The Sweetest Fig is about a man who makes an unwise choice not to believe in the special figs. This book leaves you to make inferences until the very last page. It makes a great inferencing book because so much is left up to the reader to put together.
Teammates is an awesome historical book about a rough time in American history. I love that this book appeals to the boys in my class as well.
This provides a perfect example of how to make inferences about characters in the book and proving them with details.
How Many Days to America is another great historical tale that leads readers to put the whole picture together. A family's journey to a new land is the perfect background for students to infer about characters, setting, and plot.
Fireflies is such a descriptive book. It leaves the reader deciding important information about the boy's decision and what will happen in the future. I think the illustrations really give this book a leg up and help the reader understand better the story.
You could apply so many skills to this amazing traditional tale. Theme is extremely important but is easily tied in with the plot where the reader must infer what happened to the people. Although this book appears to be less "modern" I do think it has great value especially in lessons for bigger kids - upper elementary.
All 5 of these stories are in a Inferring QR Listening Center pack in my store or you can read on Youtube. They come with rigorous test prep questions.

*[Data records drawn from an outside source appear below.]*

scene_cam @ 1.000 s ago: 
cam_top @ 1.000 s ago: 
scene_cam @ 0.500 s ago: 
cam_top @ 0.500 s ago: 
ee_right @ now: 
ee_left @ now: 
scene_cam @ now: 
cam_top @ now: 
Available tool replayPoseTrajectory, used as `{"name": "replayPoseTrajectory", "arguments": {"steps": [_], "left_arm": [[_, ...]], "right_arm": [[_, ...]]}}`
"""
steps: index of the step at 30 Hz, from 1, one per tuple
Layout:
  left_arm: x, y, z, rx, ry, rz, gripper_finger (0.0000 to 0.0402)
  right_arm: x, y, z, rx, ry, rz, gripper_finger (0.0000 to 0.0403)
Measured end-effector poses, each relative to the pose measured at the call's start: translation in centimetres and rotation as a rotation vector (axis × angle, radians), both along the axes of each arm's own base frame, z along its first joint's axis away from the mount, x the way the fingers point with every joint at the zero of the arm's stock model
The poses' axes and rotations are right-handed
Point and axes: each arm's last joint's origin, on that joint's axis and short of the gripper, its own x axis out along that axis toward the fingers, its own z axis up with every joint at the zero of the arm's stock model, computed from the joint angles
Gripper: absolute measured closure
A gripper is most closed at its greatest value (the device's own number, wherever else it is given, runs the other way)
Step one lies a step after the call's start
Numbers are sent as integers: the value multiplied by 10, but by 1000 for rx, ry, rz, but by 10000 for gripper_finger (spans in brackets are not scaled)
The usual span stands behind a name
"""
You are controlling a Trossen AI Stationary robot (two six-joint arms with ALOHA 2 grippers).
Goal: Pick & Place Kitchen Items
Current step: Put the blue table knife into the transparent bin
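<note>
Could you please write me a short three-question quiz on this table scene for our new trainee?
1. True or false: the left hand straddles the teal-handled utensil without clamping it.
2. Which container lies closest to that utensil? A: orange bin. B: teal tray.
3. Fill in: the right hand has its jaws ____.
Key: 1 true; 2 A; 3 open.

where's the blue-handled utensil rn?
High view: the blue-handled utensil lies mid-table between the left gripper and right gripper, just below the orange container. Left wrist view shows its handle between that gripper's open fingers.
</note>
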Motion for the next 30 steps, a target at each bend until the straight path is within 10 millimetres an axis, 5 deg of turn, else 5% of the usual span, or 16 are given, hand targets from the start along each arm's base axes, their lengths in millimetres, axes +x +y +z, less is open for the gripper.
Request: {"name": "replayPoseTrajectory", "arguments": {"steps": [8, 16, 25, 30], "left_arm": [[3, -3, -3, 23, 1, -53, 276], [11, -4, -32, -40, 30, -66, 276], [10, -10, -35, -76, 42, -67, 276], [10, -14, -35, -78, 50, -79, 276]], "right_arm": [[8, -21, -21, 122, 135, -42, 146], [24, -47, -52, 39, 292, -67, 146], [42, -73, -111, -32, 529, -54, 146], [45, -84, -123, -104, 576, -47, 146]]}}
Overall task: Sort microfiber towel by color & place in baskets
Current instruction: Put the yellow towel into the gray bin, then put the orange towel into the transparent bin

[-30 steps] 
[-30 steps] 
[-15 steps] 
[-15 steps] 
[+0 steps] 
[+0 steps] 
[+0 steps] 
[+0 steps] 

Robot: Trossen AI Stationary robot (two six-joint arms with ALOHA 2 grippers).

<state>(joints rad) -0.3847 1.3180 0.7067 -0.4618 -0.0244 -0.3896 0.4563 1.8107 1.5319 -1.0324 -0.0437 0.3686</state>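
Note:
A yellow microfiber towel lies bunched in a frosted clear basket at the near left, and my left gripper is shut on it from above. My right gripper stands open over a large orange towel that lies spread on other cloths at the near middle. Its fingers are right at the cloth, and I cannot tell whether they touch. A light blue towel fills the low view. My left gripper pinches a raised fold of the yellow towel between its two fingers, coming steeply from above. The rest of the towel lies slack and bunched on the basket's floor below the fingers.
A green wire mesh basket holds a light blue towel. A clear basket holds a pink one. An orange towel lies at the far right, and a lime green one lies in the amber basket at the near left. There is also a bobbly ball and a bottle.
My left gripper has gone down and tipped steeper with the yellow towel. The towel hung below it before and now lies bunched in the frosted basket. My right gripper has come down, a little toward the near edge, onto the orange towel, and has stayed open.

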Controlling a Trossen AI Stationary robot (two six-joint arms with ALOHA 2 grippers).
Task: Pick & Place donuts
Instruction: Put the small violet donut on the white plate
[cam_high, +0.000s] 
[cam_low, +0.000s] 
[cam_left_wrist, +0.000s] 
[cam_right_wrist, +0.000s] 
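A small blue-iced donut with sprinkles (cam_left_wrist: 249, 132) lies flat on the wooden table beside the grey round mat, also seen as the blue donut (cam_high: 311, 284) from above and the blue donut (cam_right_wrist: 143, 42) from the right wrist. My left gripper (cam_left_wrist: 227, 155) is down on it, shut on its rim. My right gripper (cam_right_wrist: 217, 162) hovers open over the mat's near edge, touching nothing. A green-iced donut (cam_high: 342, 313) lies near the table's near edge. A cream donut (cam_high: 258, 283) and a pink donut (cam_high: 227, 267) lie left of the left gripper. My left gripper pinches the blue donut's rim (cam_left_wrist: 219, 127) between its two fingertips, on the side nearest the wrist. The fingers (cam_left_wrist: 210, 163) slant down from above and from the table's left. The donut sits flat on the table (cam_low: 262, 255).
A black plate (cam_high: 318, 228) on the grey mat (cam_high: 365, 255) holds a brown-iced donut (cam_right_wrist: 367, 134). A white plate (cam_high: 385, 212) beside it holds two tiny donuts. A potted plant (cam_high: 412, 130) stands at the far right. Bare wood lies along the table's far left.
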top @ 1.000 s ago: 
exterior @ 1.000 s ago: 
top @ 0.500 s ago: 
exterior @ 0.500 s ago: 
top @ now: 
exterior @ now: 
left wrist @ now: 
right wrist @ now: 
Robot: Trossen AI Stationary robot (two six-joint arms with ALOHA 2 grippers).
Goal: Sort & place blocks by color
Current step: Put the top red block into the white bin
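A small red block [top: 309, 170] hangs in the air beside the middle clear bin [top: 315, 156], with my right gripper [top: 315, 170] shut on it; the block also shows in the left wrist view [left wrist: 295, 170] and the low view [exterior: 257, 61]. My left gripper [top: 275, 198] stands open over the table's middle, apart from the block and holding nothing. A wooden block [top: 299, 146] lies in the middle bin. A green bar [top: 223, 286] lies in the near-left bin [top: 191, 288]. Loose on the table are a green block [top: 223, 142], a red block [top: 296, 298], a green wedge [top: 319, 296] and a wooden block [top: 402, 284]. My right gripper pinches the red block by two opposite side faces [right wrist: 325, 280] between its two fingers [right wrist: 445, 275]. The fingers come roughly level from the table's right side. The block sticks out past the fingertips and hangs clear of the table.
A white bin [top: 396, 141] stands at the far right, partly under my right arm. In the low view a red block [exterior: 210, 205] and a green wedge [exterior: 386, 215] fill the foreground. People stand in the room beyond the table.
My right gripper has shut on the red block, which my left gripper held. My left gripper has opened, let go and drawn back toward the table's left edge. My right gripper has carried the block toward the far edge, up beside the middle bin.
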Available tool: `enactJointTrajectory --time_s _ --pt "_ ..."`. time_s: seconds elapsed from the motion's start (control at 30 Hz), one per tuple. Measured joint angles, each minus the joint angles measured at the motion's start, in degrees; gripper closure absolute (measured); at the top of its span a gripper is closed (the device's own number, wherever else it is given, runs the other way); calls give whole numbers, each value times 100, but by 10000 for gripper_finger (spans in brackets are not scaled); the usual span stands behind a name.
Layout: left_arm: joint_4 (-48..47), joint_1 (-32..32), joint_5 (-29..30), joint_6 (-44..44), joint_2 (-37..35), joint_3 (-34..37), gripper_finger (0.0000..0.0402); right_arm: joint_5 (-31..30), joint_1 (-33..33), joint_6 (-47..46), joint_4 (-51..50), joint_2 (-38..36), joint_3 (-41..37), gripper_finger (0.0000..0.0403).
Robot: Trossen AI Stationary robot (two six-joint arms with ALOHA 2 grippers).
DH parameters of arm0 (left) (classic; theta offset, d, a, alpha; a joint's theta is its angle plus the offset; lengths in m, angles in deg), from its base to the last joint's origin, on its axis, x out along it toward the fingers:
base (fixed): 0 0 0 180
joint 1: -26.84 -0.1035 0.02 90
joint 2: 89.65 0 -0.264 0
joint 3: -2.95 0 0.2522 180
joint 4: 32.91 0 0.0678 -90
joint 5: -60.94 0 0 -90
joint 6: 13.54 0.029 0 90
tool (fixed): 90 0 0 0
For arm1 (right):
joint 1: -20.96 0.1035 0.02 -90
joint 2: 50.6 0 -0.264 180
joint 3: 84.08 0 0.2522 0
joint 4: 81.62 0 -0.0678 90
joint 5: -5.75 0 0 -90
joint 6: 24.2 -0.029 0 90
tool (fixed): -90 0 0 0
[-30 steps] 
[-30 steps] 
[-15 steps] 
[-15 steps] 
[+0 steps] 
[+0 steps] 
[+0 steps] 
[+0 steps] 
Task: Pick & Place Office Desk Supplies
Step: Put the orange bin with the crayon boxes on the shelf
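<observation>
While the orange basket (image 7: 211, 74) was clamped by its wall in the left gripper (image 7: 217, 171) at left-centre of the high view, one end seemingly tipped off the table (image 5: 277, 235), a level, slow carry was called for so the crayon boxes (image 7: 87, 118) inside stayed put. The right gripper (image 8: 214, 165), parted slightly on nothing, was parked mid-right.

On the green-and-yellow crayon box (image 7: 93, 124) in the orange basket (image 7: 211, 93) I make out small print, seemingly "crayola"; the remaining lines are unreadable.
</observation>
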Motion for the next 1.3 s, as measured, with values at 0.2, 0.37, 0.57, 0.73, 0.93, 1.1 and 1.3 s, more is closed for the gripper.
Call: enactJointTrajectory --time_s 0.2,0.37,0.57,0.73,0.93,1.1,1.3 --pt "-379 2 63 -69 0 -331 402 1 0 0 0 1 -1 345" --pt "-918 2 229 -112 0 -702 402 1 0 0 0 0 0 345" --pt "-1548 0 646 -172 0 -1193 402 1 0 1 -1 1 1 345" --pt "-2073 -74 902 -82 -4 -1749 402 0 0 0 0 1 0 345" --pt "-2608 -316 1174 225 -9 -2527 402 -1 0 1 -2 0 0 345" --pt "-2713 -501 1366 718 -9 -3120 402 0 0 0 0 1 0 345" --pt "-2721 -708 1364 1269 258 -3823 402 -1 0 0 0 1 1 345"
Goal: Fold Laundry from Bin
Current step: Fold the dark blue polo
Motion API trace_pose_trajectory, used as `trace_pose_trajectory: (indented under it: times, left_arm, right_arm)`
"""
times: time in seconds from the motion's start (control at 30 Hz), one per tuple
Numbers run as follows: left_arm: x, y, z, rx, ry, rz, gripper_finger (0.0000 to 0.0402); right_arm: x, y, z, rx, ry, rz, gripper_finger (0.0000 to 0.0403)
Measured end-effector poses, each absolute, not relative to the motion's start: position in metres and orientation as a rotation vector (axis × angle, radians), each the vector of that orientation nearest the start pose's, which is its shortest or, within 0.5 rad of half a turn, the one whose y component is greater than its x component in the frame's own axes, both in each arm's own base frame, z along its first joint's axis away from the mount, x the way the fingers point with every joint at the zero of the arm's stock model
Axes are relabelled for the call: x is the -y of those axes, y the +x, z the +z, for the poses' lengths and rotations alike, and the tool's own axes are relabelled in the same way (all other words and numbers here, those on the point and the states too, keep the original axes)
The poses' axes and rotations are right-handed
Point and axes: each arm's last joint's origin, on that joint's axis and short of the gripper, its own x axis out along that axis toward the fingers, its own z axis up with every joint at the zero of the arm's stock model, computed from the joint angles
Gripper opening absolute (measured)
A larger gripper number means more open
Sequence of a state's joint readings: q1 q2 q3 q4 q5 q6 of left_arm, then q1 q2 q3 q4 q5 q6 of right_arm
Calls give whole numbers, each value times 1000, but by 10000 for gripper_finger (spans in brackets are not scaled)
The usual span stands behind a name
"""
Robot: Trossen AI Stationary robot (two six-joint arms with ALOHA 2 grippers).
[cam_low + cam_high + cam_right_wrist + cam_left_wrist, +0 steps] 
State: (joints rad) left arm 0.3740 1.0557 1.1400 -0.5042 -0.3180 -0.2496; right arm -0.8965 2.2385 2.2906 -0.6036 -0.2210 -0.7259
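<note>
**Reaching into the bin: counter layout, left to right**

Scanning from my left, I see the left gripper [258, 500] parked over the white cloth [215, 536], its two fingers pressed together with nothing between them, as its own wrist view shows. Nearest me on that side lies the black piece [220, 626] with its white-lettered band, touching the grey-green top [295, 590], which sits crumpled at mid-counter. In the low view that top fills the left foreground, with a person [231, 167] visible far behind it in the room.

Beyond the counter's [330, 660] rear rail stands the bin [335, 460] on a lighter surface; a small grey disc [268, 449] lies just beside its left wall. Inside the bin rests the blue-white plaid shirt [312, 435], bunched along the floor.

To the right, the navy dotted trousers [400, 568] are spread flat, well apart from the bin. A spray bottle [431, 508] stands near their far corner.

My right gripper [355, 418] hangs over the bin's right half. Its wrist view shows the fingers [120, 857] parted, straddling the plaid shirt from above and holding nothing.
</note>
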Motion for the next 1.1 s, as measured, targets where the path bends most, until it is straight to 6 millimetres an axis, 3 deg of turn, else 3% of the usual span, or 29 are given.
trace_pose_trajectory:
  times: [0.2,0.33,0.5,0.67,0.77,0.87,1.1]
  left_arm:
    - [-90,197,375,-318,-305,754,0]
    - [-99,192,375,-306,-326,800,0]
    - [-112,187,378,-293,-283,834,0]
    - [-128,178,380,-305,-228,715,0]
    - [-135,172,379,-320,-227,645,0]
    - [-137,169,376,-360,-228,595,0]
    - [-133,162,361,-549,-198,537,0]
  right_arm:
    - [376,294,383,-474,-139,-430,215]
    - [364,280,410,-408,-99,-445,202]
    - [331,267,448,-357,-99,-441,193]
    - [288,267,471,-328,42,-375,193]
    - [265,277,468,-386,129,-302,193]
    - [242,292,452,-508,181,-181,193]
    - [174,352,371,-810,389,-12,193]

I love to start the year with inferring as we need this skill with every book we read on our own or with the class. Knowing what this big word means also helps students feel more confident when it comes to testing time.
I also have a Drawing Conclusions Listening Center available. All the research I found showed that inferencing and drawing conclusions were very similar both not proved in text but what a reader decides. I do believe the language of "what conclusion can you draw?" or "What conclusion can be made?" are important for students to be exposed to as well. I use them almost interchangeably because of how close they are and students only need them to help break apart questions.